Zudem würde unsere App wahrscheinlich mit mehreren Millionen Dollar
bewertet werden und wäre die meistverkaufte App für Android und iPhone.
Wenn man uns jemals fragen würde, wie es denn nun weitergeht, würden wir
sagen: «Machen Sie sich keine Sorgen, wir finden einen Weg, die Nutzerbasis
zu monetarisieren.» Und auch wenn wir bei jeder Anmeldung 50 $ verlieren.
Vielleicht verlangen wir einfach mehr, sagen wir 75 $, um 100 $
zurückzugeben. Unsere Verluste würden sinken, und es würde so aussehen,
als ob wir auf dem Weg zur Rentabilität wären. Unsere Aktienoptionen wären
heisser begehrt als JLo und Shakira nach ihrem Auftritt beim Super Bowl.
Aber zurück zu Uber und Lyft. Können Uber und Lyft von einem Skaleneffekt
profitieren? Werden sie nach Erreichen einer bestimmten Umsatzschwelle
profitabel sein? Die Antwort ist bisher ein klares Nein. Im Mittelpunkt beider
Unternehmen stehen die Fahrer, die einen existenzsichernden Lohn
benötigen, um ihre Familien ernähren zu können. Menschen skalieren nicht.
Auch wenn Sie Tausende von Fahrern einstellen, bedeutet das nicht, dass Sie
jedem weiteren Fahrer weniger Geld zahlen müssen. Menschliche Arbeit ist
und bleibt eine teure Ressource. Mehr Menschen bedeuten mehr Ausgaben in
Form von Lohn. Immer.
Uber und Lyft können eigentlich nur gedeihen, wenn man die Menschen aus
der Gleichung herausnimmt. Keine Löhne, keine Gewerkschaften, keine
Gerichtsverfahren, keine Probleme. Ein Unternehmen ohne Menschen ist ein
Unternehmen, in dem jedes Problem mit ausreichend Kapital gelöst werden
kann. Nehmen Sie genug Geld in die Hand, um auf Vorauszahlung Ihre
Roboter zu finanzieren und das war's – die gehören jetzt Ihnen, ohne
zusätzliche monatliche Kosten. Es ist ja nicht so, dass man dieses Konzept
nicht schon einmal mit Menschen ausprobiert hätte. Wir kamen dann aber
gemeinsam zum Schluss, dass Sklaverei vielleicht, naja, nicht wirklich eine
gute Idee ist.
Robotersklaverei sollten aber in Ordnung gehen. Zumindest bis sie ein
eigenes Bewusstsein entwickeln, aber das ist ein anderes Thema.

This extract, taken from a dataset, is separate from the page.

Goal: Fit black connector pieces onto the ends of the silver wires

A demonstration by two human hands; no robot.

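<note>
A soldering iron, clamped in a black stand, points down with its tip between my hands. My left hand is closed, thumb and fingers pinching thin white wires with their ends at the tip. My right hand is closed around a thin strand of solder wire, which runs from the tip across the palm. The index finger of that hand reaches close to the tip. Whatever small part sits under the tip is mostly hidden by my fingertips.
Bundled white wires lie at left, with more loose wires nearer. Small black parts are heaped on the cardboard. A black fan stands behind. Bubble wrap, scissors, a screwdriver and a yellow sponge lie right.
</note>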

Daher lautet die eigentliche Frage für Uber und Lyft: "Wann können wir mit
fahrerlosen Autos rechnen?" Oder vielleicht noch konkreter: "Können die Investoren so lange Geld für Uber und Lyft bereitstellen, bis wir welche
haben?»
Zum Thema fahrerlose Autos gibt es Hunderte verschiedene Meinungen und
Auffassungen. Einige versprechen, dass sie bereits nächstes Jahr Realität
sind. Andere zweifeln daran, ob unsere Infrastruktur fahrerlose und
menschliche Fahrer gleichzeitig bewältigen kann. Ganz zu schweigen von den
unbekannten Unbekannten – Dinge über fahrerlose Autos, von denen wir
nicht einmal wissen, dass wir sie nicht wissen. Diese Art von Dingen, die erst
dann offensichtlich werden, wenn wir eine bestimmte Anzahl davon
geschaffen haben. Vielleicht finden wir dann heraus, dass die Idee gar nicht
so klug war. Vielleicht aber auch nicht. Der Punkt ist, dass diese utopische
fahrerlose Welt immer noch ziemlich viele Fragezeichen birgt.

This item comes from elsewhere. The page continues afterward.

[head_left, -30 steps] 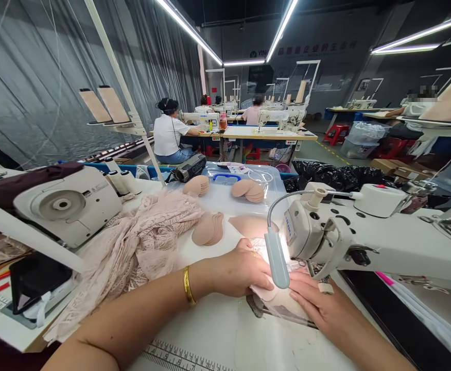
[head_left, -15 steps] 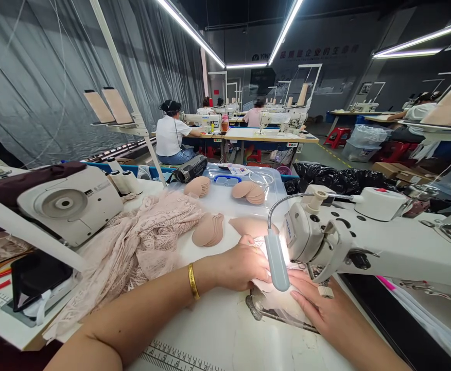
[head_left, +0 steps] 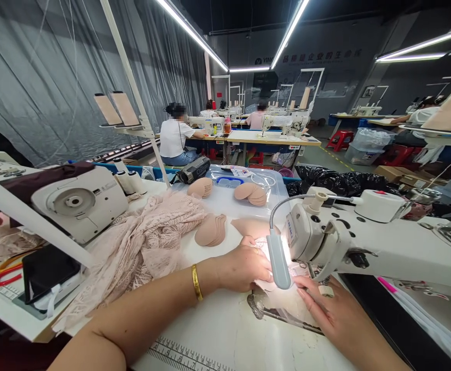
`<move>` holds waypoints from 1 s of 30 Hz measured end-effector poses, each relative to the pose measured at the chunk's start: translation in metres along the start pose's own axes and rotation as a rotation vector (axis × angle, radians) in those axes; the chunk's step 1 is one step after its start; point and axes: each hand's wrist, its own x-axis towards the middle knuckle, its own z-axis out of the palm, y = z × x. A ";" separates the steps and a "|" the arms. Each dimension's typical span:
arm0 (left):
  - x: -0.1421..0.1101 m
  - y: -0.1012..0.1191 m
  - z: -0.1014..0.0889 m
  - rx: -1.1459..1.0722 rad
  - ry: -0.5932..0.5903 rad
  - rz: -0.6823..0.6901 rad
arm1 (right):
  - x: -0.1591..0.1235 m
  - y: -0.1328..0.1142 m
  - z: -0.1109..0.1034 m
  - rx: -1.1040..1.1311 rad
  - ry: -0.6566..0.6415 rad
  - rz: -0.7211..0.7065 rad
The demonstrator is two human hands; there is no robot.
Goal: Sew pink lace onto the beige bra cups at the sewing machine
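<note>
My left hand (head_left: 245, 265), a gold bracelet on its wrist, is closed with its fingers bent over pale pink fabric (head_left: 277, 300) on the sewing machine bed. My right hand (head_left: 324, 305) lies on the right side of the same fabric, fingers stretched out. Between the hands, a grey lamp head (head_left: 278, 260) on a bent metal neck lights the work and hides part of it. The white sewing machine (head_left: 306, 232) reaches in from the right; its needle is hidden from view. Just beyond my left hand lies a beige cup pad (head_left: 250, 226).
Stacked beige pads (head_left: 211, 230) lie beyond my left forearm. More pad stacks (head_left: 252, 193) rest on a clear plastic box (head_left: 225, 206). Pink lace (head_left: 152, 232) is heaped at left, near another machine (head_left: 79, 201). Co-workers, including one in a white shirt (head_left: 173, 136), sit farther back.
The view has shifted slightly, so background things appear farther right. My right fingers have drawn back a little to the right on the fabric. My left hand keeps its hold.
</note>
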 end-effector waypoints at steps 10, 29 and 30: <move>-0.001 0.001 -0.002 0.021 0.017 -0.012 | 0.000 0.000 0.002 0.060 0.040 0.108; -0.004 0.003 -0.001 -0.029 0.057 -0.010 | 0.008 -0.017 -0.013 0.032 0.053 0.105; -0.004 0.003 -0.001 -0.026 0.054 -0.015 | 0.007 -0.016 -0.013 0.035 0.052 0.103</move>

Uber und Lyft können Ihre Gewinnspannen nicht gewinnbringend vergrößern
oder verbessern, solange sie auf Ihre Fahrer angewiesen sind. Und das wird
für eine unbestimmte Zeit auch noch so bleiben. Bei Investitionen sollte
normalerweise es aber nicht um Glauben und Zuversicht gehen. Und doch
sind wir hier und glauben an die heutigen Science-Fiction-Geschäftsideen.
Wären fahrerlose Autos cool? Ja, sicher. Ist diese Frage relevant? Definitiv
nicht.
Die Investoren haben diese beiden Unternehmen dorthin gebracht, wo sie
heute stehen. Wer weiss, ob sie sie auch bis zur Realisierung der fahrerlosen
Autos unterstützen? Vielleicht tun sie das. Aber zwei Unternehmen, die
jährlich insgesamt 10 Mrd. $ Verlust schreiben, die zusammen auf 80 Mrd. $
geschätzt werden und die alle ihre Mitarbeiter loswerden müssten, um das
Ruder zum zu reissen? Viel Glück damit.